Copy of Decision; Notice. The Township Council shall mail a copy of the decision to the appellant or, if represented, to his attorney without separate charge and, for a charge of $0.15 per page, to any interested party who requested it, not later than 10 days after the date of the decision. A brief notice of the decision shall be published in the official newspaper of the Township. Such publication shall be arranged by the applicant. The period of time in which an appeal to a court of competent jurisdiction may be made shall run from the date of the first publication by the applicant.

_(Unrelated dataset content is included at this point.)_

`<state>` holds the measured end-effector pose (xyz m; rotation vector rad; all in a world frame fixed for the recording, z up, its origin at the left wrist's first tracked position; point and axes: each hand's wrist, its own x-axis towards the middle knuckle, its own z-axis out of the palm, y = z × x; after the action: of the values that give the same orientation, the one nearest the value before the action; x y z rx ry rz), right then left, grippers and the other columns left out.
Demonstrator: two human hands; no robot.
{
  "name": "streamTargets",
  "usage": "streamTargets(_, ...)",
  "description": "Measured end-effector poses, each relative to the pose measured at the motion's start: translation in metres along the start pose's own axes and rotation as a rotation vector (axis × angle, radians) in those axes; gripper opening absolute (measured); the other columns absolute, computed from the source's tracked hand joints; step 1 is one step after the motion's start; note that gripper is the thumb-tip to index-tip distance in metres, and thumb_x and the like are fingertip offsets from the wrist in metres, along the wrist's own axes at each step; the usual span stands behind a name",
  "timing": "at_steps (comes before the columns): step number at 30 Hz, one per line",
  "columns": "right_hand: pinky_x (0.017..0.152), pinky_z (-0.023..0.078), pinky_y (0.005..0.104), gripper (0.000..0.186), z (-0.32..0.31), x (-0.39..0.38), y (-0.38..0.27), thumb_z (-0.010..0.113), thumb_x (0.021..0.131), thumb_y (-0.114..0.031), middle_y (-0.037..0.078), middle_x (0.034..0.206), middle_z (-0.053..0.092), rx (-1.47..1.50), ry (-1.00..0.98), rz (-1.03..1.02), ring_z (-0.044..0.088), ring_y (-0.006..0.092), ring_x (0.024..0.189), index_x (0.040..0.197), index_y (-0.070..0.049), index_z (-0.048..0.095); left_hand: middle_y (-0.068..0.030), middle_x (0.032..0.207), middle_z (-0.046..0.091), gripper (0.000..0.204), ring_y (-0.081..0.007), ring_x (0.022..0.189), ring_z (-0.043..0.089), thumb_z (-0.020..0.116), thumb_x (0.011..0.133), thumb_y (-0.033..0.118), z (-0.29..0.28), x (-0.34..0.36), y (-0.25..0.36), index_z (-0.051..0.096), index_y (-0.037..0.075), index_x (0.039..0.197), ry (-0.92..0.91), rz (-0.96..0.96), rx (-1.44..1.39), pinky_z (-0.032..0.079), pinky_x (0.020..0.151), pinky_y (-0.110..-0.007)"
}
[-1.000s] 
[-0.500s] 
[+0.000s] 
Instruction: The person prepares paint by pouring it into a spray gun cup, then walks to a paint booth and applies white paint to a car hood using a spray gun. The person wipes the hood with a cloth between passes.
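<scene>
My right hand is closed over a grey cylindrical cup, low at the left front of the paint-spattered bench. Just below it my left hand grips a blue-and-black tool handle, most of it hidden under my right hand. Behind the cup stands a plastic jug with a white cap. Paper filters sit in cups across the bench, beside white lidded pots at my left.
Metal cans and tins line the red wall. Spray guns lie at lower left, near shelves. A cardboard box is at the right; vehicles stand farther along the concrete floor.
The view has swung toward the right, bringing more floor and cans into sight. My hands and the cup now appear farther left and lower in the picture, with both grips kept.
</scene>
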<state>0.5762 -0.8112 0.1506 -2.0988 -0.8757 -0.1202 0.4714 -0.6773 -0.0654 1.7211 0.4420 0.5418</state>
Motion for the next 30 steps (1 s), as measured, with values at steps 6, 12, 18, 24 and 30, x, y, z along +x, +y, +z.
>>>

[Ord. #594; 1976 Code § 154-44]
If, before final subdivision approval has been granted, any person transfers or sells or agrees to transfer or sell, except pursuant to an agreement expressly conditioned on final subdivision approval, as owner or agent, any land which forms a part of a subdivision for which Township approval is required, such person shall be subject to a fine not to exceed $200 or to imprisonment for not more than 30 days, and each parcel, plot or lot so disposed of shall be deemed a separate violation.
[Ord. #594; 1976 Code § 154-45]
a. 
In addition to the foregoing, the Township may institute and maintain a civil action:
1. 
For injunctive relief.
2. 
To set aside and invalidate any conveyance made pursuant to such a contract of sale if a certificate of compliance has not been issued in accordance with law.
b. 
Effect on Transferee, Purchaser or Grantee. In any such action the transferee, purchaser or grantee is entitled to a lien upon the portion of the land from which the subdivision was made that remains in the possession of the developer or his assigns or successors to secure the return of any deposits made or purchase price paid and also to a reasonable search fee, survey expense and title closing expense, if any. Any such action must be brought within two years after the date of the recording of the instrument of transfer, sale or conveyance of the land, or within six years if unrecorded.
[Ord. #594; 1976 Code § 154-46]
All standards and restrictions set forth in this Chapter shall be interpreted and applied as minimum requirements. Nothing herein contained shall be construed to prohibit or prevent the use of higher or more restrictive standards or requirements that may appear in any other lawfully applicable statutes, ordinances, regulations, rules, deed restrictions or covenants.
[Ord. #594; 1976 Code § 154-47]
Whenever the clear context of this Chapter does not require a contrary interpretation, this Chapter shall be read in pari materia with the Construction Code Ordinance, as adopted, amended and supplemented. All references to the Building Inspector in this Chapter shall be deemed to refer to the Construction Code Official under the Uniform Construction Code.
[Ord. #594; 1976 Code § 154-48]
Whenever the definitions, terms or provisions or the Municipal Land Use Law, N.J.S.A. 40:55D-1 et seq., are inconsistent with the definitions, terms or provisions of this Chapter, the provisions of N.J.S.A. 40:55D-1 et seq. shall govern, including, without limitation, the time periods therein provided, the penalty provided therein for transfer or sale of land without subdivision approval and any governing statutory procedural requirements.
[Ord. #594; 1976 Code § 154-49]
This Chapter is intended to constitute the comprehensive Subdivision Ordinance of the Township, and all prior ordinances or parts of ordinances that are not incorporated into or adopted by reference by this Chapter and that are inconsistent with the provisions of this Chapter are hereby repealed. Ordinance No. 445, adopted January 1, 1972, is specifically repealed. This Chapter shall be subordinate to Controlled Economic Development Ordinance No. 462 insofar as any conflicting standards may appear.
[Ord. #594; 1976 Code § 154-50]
Notwithstanding the repealer of prior ordinances as set forth in subsection 26-12.4, all applications for development properly and timely made pursuant to the prior ordinances prior to the effective date of this Chapter may be continued, but shall be processed in accordance with the substantive and procedural requirements of this Chapter.